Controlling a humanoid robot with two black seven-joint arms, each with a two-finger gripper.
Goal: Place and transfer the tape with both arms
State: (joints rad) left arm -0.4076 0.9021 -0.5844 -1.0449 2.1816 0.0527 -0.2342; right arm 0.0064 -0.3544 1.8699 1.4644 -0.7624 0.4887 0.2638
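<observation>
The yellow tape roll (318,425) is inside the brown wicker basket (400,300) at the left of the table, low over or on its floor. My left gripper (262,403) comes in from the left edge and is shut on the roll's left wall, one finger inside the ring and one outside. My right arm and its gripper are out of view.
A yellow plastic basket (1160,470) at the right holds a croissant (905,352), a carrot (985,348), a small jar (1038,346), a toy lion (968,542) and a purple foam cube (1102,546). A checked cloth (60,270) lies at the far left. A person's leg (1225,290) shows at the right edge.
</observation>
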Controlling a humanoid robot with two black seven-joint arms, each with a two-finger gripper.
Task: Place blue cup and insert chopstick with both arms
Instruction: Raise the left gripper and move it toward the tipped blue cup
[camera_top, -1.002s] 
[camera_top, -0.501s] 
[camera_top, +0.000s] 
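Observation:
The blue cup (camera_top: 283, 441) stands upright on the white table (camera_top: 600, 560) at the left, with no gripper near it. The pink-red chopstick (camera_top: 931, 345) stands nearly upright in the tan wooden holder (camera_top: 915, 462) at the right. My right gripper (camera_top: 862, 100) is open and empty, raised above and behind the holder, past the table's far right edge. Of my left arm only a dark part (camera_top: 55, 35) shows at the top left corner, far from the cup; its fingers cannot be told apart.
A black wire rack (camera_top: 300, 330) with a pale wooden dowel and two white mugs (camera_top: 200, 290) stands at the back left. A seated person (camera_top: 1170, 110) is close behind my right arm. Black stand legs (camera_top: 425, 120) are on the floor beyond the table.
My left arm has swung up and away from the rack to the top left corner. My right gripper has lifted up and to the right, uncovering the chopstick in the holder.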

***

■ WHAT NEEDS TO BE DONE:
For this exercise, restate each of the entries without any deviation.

■ SOLUTION FOR THIS PROBLEM:
Controlling a humanoid robot with two black seven-joint arms, each with a two-finger gripper.
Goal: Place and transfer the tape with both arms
State: (joints rad) left arm -0.4076 0.9021 -0.5844 -1.0449 2.1816 0.0527 -0.2342; right arm 0.0064 -0.3544 1.8699 1.4644 -0.7624 0.4887 0.2638
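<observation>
The yellow tape roll (318,425) is inside the brown wicker basket (400,300) at the left of the table, low over or on its floor. My left gripper (262,403) comes in from the left edge and is shut on the roll's left wall, one finger inside the ring and one outside. My right arm and its gripper are out of view.
A yellow plastic basket (1160,470) at the right holds a croissant (905,352), a carrot (985,348), a small jar (1038,346), a toy lion (968,542) and a purple foam cube (1102,546). A checked cloth (60,270) lies at the far left. A person's leg (1225,290) shows at the right edge.
</observation>
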Controlling a humanoid robot with two black seven-joint arms, each with a two-finger gripper.
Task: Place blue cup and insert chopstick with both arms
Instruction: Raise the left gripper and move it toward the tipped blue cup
[camera_top, -1.002s] 
[camera_top, -0.501s] 
[camera_top, +0.000s] 
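Observation:
The blue cup (camera_top: 283, 441) stands upright on the white table (camera_top: 600, 560) at the left, with no gripper near it. The pink-red chopstick (camera_top: 931, 345) stands nearly upright in the tan wooden holder (camera_top: 915, 462) at the right. My right gripper (camera_top: 862, 100) is open and empty, raised above and behind the holder, past the table's far right edge. Of my left arm only a dark part (camera_top: 55, 35) shows at the top left corner, far from the cup; its fingers cannot be told apart.
A black wire rack (camera_top: 300, 330) with a pale wooden dowel and two white mugs (camera_top: 200, 290) stands at the back left. A seated person (camera_top: 1170, 110) is close behind my right arm. Black stand legs (camera_top: 425, 120) are on the floor beyond the table.
My left arm has swung up and away from the rack to the top left corner. My right gripper has lifted up and to the right, uncovering the chopstick in the holder.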

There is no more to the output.